**Activity**
Set each line of the data down exactly, please.

**Supplied material**
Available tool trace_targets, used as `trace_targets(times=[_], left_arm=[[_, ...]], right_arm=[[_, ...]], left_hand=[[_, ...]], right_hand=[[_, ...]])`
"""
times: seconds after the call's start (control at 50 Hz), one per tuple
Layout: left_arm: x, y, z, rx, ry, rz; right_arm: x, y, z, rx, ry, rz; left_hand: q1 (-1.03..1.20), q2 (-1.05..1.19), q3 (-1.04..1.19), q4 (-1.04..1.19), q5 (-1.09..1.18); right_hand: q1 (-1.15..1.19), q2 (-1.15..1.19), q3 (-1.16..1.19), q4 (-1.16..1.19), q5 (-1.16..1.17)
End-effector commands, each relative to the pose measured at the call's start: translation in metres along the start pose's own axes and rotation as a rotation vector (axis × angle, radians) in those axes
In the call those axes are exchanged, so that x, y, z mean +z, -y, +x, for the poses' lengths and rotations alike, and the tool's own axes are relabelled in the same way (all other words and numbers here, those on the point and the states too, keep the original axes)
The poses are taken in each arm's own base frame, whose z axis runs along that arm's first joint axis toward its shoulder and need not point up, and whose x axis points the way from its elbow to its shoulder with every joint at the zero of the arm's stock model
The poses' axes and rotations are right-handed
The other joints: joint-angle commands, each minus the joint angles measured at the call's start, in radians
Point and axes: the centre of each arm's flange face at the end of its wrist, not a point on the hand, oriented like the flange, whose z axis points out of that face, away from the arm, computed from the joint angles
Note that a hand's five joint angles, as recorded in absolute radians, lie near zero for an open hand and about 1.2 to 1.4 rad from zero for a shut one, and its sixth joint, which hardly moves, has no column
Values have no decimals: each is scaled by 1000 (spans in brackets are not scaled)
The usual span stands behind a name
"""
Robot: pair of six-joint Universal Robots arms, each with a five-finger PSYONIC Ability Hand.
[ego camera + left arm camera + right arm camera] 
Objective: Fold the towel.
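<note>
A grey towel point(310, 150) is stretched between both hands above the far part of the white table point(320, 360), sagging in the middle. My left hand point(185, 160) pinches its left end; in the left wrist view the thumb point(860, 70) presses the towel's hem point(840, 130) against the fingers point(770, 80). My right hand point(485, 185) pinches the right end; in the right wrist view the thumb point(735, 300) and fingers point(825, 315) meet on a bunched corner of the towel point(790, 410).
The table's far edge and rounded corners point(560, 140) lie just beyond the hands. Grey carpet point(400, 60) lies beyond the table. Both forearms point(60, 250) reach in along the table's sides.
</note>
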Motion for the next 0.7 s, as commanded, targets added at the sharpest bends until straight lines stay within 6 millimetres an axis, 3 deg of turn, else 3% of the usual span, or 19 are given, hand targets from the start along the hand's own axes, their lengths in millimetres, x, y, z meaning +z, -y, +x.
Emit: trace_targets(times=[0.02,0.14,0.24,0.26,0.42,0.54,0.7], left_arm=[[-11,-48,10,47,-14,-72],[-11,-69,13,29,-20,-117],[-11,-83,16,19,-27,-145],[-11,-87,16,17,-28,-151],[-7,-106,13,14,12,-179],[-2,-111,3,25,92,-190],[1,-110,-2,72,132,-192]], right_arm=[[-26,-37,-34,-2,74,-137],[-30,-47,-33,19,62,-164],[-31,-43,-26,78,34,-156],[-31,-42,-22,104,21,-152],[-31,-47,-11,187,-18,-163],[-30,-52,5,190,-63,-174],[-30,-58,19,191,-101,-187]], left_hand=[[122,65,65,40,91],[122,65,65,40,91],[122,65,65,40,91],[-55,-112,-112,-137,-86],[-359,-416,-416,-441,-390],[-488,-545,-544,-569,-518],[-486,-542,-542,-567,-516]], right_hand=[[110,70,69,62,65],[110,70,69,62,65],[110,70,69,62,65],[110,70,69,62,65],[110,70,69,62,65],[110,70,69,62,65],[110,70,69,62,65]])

**Exercise answer**
Available tool trace_targets, used as `trace_targets(times=[_], left_arm=[[_, ...]], right_arm=[[_, ...]], left_hand=[[_, ...]], right_hand=[[_, ...]])`
"""
times: seconds after the call's start (control at 50 Hz), one per tuple
Layout: left_arm: x, y, z, rx, ry, rz; right_arm: x, y, z, rx, ry, rz; left_hand: q1 (-1.03..1.20), q2 (-1.05..1.19), q3 (-1.04..1.19), q4 (-1.04..1.19), q5 (-1.09..1.18); right_hand: q1 (-1.15..1.19), q2 (-1.15..1.19), q3 (-1.16..1.19), q4 (-1.16..1.19), q5 (-1.16..1.17)
End-effector commands, each relative to the pose measured at the call's start: translation in metres along the start pose's own axes and rotation as a rotation vector (axis × angle, radians) in those axes
In the call those axes are exchanged, so that x, y, z mean +z, -y, +x, for the poses' lengths and rotations alike, and the tool's own axes are relabelled in the same way (all other words and numbers here, those on the point and the states too, keep the original axes)
The poses are taken in each arm's own base frame, whose z axis runs along that arm's first joint axis toward its shoulder and need not point up, and whose x axis points the way from its elbow to its shoulder with every joint at the zero of the arm's stock model
The poses' axes and rotations are right-handed
The other joints: joint-angle commands, each minus the joint angles measured at the call's start, in radians
Point and axes: the centre of each arm's flange face at the end of its wrist, not a point on the hand, oriented like the flange, whose z axis points out of that face, away from the arm, computed from the joint angles
Note that a hand's five joint angles, as recorded in absolute radians, lie near zero for an open hand and about 1.2 to 1.4 rad from zero for a shut one, and its sixth joint, which hardly moves, has no column
Values have no decimals: each is scaled by 1000 (spans in brackets are not scaled)
The usual span stands behind a name
"""
Robot: pair of six-joint Universal Robots arms, each with a five-finger PSYONIC Ability Hand.
[ego camera + left arm camera + right arm camera] 
Objective: Fold the towel.
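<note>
A grey towel point(310, 150) is stretched between both hands above the far part of the white table point(320, 360), sagging in the middle. My left hand point(185, 160) pinches its left end; in the left wrist view the thumb point(860, 70) presses the towel's hem point(840, 130) against the fingers point(770, 80). My right hand point(485, 185) pinches the right end; in the right wrist view the thumb point(735, 300) and fingers point(825, 315) meet on a bunched corner of the towel point(790, 410).
The table's far edge and rounded corners point(560, 140) lie just beyond the hands. Grey carpet point(400, 60) lies beyond the table. Both forearms point(60, 250) reach in along the table's sides.
</note>
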Motion for the next 0.7 s, as commanded, targets added at the sharpest bends until straight lines stay within 6 millimetres an axis, 3 deg of turn, else 3% of the usual span, or 19 are given, hand targets from the start along the hand's own axes, their lengths in millimetres, x, y, z meaning +z, -y, +x.
Emit: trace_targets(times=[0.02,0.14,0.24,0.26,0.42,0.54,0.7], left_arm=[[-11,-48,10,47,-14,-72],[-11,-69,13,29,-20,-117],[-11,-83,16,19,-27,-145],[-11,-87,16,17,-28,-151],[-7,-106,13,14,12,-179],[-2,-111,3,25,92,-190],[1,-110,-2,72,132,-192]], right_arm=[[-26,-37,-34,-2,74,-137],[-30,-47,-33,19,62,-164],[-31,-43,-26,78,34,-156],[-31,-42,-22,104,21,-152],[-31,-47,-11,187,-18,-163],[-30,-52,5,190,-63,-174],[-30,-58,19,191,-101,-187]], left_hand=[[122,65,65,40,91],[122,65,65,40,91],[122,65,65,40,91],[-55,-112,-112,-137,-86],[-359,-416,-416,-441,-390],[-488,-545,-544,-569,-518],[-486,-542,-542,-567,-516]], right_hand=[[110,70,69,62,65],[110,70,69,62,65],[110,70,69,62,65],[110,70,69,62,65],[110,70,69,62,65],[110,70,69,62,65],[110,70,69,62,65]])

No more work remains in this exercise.